Sharpie, what was the advice you would have given if I had been bright enough to consult you?"

            "Some is not advice but a statement of fact. I'm not going for a hike on a hot day swaddled in a pinned-up jump suit eight sizes too big. While you all play Cowboys-and-Indians, I'm going to curl up in my seat and read 'The Oxford Book of English Verse.' Thank you for fetching it, Jacob."

            "Hilda beloved, I will worry."

            "No need to worry about me, Jacob. I can always tell Gay to lock her doors. But, were I to go with you, I would be a handicap. You three are trained to fight; I'm not." Sharpie turned toward me. "Captain, since I'm not going, that's all I have to say."

            What was there for me to say? "Thank you, Hilda. Deety, do you have things on your mind?"

            "Yes, sir. I go along with field boots and jump suits and so forth even though they'll be beastly hot. But I wish you would change your mind about your sword and Pop's saber. Maybe they aren't much compared with rifles but they're good for my morale."

            Hilda interjected, "Had I decided to go, Captain, I would have said the same. Possibly it is an emotional effect from what happened, uh-was it only yesterday?-but perhaps it is subconscious logic. Just yesterday bare blades defeated a man-a thing, an alien-armed with a firearm and ready to use it."

            Jake spoke up. "Captain, I didn't want to take off my saber."

            "We'll wear them." Any excuse is a good excuse to wear a sword. "Are we through? We've lost an hour and the Sun is dropping. Deety?"

            "One more thing, Zebadiah-and I expect to be outvoted. I say to cancel the hike."

            "So? Princess, you've said too much or not enough."

            "If we do this, we spend the night here-sitting up.

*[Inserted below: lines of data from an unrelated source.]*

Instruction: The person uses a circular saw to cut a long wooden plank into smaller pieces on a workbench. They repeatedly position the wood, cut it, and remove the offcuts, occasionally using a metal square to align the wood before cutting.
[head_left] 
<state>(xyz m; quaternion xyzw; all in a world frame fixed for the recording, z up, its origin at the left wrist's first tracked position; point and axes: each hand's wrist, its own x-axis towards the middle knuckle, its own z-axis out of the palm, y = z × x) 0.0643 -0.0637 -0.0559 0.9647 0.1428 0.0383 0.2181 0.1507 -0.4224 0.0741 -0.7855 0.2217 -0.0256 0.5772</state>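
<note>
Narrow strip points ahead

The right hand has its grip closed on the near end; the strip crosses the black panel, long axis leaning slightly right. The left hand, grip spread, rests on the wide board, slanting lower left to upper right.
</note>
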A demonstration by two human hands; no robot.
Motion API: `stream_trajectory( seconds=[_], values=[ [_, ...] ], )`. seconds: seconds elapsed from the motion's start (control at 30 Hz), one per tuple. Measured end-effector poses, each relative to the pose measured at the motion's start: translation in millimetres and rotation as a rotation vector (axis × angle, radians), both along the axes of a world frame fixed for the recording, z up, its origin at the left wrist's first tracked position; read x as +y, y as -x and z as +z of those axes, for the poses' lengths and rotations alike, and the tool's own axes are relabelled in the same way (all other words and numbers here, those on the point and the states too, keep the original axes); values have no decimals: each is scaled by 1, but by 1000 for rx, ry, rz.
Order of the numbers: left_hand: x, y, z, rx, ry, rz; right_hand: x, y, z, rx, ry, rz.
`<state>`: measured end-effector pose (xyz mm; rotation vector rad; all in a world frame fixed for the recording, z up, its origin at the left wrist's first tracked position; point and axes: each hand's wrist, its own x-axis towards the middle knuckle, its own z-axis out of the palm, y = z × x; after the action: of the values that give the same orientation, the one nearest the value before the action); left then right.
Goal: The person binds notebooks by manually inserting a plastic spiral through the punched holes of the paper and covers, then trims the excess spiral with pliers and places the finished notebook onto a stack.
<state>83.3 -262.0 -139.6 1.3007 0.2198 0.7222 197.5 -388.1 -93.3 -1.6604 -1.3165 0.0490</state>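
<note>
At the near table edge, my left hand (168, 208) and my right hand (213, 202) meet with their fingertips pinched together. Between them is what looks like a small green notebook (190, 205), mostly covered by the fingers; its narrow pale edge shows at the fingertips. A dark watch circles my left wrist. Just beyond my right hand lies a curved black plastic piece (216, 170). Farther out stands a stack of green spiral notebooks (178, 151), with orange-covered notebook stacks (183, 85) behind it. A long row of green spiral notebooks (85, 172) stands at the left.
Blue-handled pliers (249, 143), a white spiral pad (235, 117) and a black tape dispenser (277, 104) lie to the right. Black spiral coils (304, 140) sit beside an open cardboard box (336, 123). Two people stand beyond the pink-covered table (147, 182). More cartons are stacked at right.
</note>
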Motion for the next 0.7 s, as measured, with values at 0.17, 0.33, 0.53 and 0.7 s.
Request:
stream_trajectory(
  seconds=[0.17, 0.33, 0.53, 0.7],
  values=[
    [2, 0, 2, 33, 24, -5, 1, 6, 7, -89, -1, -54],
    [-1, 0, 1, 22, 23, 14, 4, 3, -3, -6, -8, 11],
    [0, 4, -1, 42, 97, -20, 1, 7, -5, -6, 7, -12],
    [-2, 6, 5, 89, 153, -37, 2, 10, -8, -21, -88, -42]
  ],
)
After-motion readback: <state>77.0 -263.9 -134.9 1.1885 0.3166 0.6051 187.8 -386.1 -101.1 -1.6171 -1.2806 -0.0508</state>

If we chase the Sun instead- There were lights on the night side that looked like cities. There was blue on the day side that looked like a sea. I think I saw canals. But whether we find something or not, at worst we'll catch up with sunrise and be able to sleep outdoors in daylight, just as we did today."

            "Deety! Gay can overtake the Sun. Once. You want to use all her remaining juice just to sleep outdoors?"

            "Zebadiah, I wasn't planning on using any power."

            "Huh? It sounded like it."

            "Oh, no! Do transitions of three minima or more, bearing west. Aim us out of the atmosphere; we fall back in while looking for places of interest. As we reenter, we glide, but where depends on what you want to look at. When you have stretched the glide to the limit, unless you decide to ground, you do another transition. There is great flexibility, Zebadiah. You can reach sunrise line in the next few minutes. Or you could elect to stay on the day side for weeks, never land, never use any juice, and inspect the entire planet from pole to pole."

            "Maybe Gay can stay up for weeks-but not me. I'm good for several more hours. With that limitation, it sounds good, How about it? Hilda? Jake?"

            "You mean that female suffrage is permanent? I vote Yes!" Jake said, "You have a majority; no need for a male vote."     "Jacob!" his wife said reproachfully.

            "Joking, my dear. It's unanimous."

            I said, "Somebody just cancelled the election. Look there." We all looked. Deety said, "What is it? A pterodactyl?" "No, an ornithopter. A big one."